Interests + Job Zones = Occupations
The program will ask you to specify a level of training (a Job Zone) to use to filter out jobs that
you would be over/under-qualified for given the Job Zone you choose. The program will explain
all Job Zones and guide you in your choice. If you plan on getting a bachelor’s degree, choose at
least Job Zone 4 as your Future Job Zone.
After you’ve chosen your Job Zone and gone through the information pages to follow, you’ll
reach a page where you can click on the button labeled, “Search now, please.” The screens that
follow will explain how to interpret the information about job matches. Choose “Print Report.”
The report will include job titles and O*Net-SOC code numbers. We’ll use them in the next
Hit The Web!
Now, with your O*Net Interest Profiler Occupations Report in hand, go to the O*Net website
(online.onetcenter.org). When there, click on the Find Occupations link.
In the box under the words “Keyword or O*NET-SOC code search” enter the O*NET-SOC
code from your Interest Profiler Report for occupations you want to research. You don’t have to
put in the dashes or dots—you may just enter digits such as 19303102. Hit Go, and the name of
the occupation will appear as a link on the next page. Click on the name of the occupation and
read at least these sections about your researched occupation: Tasks, Knowledge, Skills, Work
Activities and Work Values.
At the very bottom of the page, use the drop down menu in the Wages And Employment Trends
section to choose a state for which you’d like to see the prevailing wage for your occupation. On
the page that follows after you hit Go (the page is America’s Career InfoNet, by the way), notice
the Median—it is the exact middle of the range of all salaries reported for that occupation in your
Up towards the top of the page on the right is a dropdown menu box saying Find Related
Content. Select Occupation Outlook and hit Go. You’ll go to the Occupational Outlook
Handbook site where you can get more info on the occupation and find out what kinds of
education can help qualify you for the career.
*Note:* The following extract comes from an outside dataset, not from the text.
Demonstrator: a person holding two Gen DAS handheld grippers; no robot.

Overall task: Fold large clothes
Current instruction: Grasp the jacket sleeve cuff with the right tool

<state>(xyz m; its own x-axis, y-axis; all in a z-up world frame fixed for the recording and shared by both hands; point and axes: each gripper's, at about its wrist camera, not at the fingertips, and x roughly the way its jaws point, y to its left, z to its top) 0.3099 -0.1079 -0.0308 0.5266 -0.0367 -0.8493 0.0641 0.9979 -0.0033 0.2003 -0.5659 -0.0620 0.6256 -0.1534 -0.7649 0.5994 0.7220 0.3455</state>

Pay special attention to these sections: 1. Nature
Of The Work, 2. Training, Other Qualifications, And Advancement, 3. Job Outlook and last,
Tell About What You Found Out!
You should be able to address these questions. Sometimes you may have to “read between the
1. What are the primary tasks of someone in this occupation?
2. Are there different kinds of careers in this occupation (for example, chemical engineers,
3. What majors and degrees are recommended for the occupation?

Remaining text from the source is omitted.